Exercise:
An exact transcript of all the records is required, with nothing left out.

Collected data

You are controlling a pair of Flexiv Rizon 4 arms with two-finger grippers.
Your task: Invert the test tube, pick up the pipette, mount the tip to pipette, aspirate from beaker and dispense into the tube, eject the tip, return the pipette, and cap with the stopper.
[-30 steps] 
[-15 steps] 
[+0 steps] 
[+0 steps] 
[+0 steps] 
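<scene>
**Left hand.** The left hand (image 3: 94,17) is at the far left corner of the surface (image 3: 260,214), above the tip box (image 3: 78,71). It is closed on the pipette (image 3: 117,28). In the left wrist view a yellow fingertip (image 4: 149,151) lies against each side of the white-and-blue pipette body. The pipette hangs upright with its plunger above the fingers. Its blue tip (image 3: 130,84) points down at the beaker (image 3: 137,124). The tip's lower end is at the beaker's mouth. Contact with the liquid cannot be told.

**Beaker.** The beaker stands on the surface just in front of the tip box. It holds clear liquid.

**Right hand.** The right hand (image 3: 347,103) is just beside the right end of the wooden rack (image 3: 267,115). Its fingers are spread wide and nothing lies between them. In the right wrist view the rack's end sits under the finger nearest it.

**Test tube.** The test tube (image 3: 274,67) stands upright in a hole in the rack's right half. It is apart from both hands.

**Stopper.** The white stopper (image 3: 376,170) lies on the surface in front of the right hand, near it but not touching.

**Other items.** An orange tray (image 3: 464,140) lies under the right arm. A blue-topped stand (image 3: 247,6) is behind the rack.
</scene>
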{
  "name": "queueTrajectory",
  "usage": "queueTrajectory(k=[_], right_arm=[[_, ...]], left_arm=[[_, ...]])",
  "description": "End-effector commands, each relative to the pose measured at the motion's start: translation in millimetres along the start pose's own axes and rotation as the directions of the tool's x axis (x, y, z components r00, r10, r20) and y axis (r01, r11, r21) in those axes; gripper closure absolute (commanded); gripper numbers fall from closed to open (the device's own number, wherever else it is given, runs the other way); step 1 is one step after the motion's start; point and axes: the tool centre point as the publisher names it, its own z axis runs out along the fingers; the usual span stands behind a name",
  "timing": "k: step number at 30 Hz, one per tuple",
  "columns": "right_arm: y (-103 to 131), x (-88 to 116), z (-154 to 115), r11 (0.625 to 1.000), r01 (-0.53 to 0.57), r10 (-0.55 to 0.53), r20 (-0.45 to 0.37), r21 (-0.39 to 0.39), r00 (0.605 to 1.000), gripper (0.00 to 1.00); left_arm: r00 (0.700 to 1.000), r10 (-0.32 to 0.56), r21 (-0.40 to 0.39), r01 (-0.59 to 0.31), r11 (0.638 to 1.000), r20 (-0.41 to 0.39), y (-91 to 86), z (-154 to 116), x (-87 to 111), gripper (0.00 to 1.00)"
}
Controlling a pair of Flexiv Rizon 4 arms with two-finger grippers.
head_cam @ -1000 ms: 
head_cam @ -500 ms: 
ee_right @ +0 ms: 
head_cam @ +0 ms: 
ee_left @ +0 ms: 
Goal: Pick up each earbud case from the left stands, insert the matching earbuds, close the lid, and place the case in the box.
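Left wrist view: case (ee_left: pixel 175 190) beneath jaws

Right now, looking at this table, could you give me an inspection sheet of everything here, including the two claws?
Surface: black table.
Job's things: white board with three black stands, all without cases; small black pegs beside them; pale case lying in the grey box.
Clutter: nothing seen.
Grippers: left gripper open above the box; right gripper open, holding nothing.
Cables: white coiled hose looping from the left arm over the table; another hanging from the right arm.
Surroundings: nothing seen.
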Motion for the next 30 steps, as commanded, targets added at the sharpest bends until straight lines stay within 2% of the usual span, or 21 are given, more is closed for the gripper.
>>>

Answer box:
You are controlling a pair of Flexiv Rizon 4 arms with two-finger grippers.
Your task: Invert the test tube, pick up the pipette, mount the tip to pipette, aspirate from beaker and dispense into the tube, eject the tip, return the pipette, and cap with the stopper.
[-30 steps] 
[-15 steps] 
[+0 steps] 
[+0 steps] 
[+0 steps] 
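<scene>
**Left hand.** The left hand (image 3: 94,17) is at the far left corner of the surface (image 3: 260,214), above the tip box (image 3: 78,71). It is closed on the pipette (image 3: 117,28). In the left wrist view a yellow fingertip (image 4: 149,151) lies against each side of the white-and-blue pipette body. The pipette hangs upright with its plunger above the fingers. Its blue tip (image 3: 130,84) points down at the beaker (image 3: 137,124). The tip's lower end is at the beaker's mouth. Contact with the liquid cannot be told.

**Beaker.** The beaker stands on the surface just in front of the tip box. It holds clear liquid.

**Right hand.** The right hand (image 3: 347,103) is just beside the right end of the wooden rack (image 3: 267,115). Its fingers are spread wide and nothing lies between them. In the right wrist view the rack's end sits under the finger nearest it.

**Test tube.** The test tube (image 3: 274,67) stands upright in a hole in the rack's right half. It is apart from both hands.

**Stopper.** The white stopper (image 3: 376,170) lies on the surface in front of the right hand, near it but not touching.

**Other items.** An orange tray (image 3: 464,140) lies under the right arm. A blue-topped stand (image 3: 247,6) is behind the rack.
</scene>
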{
  "name": "queueTrajectory",
  "usage": "queueTrajectory(k=[_], right_arm=[[_, ...]], left_arm=[[_, ...]])",
  "description": "End-effector commands, each relative to the pose measured at the motion's start: translation in millimetres along the start pose's own axes and rotation as the directions of the tool's x axis (x, y, z components r00, r10, r20) and y axis (r01, r11, r21) in those axes; gripper closure absolute (commanded); gripper numbers fall from closed to open (the device's own number, wherever else it is given, runs the other way); step 1 is one step after the motion's start; point and axes: the tool centre point as the publisher names it, its own z axis runs out along the fingers; the usual span stands behind a name",
  "timing": "k: step number at 30 Hz, one per tuple",
  "columns": "right_arm: y (-103 to 131), x (-88 to 116), z (-154 to 115), r11 (0.625 to 1.000), r01 (-0.53 to 0.57), r10 (-0.55 to 0.53), r20 (-0.45 to 0.37), r21 (-0.39 to 0.39), r00 (0.605 to 1.000), gripper (0.00 to 1.00); left_arm: r00 (0.700 to 1.000), r10 (-0.32 to 0.56), r21 (-0.40 to 0.39), r01 (-0.59 to 0.31), r11 (0.638 to 1.000), r20 (-0.41 to 0.39), y (-91 to 86), z (-154 to 116), x (-87 to 111), gripper (0.00 to 1.00)"
}
Controlling a pair of Flexiv Rizon 4 arms with two-finger grippers.
head_cam @ -1000 ms: 
head_cam @ -500 ms: 
ee_right @ +0 ms: 
head_cam @ +0 ms: 
ee_left @ +0 ms: 
Goal: Pick up each earbud case from the left stands, insert the matching earbuds, close the lid, and place the case in the box.
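Left wrist view: case (ee_left: pixel 175 190) beneath jaws

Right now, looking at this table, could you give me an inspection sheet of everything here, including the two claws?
Surface: black table.
Job's things: white board with three black stands, all without cases; small black pegs beside them; pale case lying in the grey box.
Clutter: nothing seen.
Grippers: left gripper open above the box; right gripper open, holding nothing.
Cables: white coiled hose looping from the left arm over the table; another hanging from the right arm.
Surroundings: nothing seen.
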Motion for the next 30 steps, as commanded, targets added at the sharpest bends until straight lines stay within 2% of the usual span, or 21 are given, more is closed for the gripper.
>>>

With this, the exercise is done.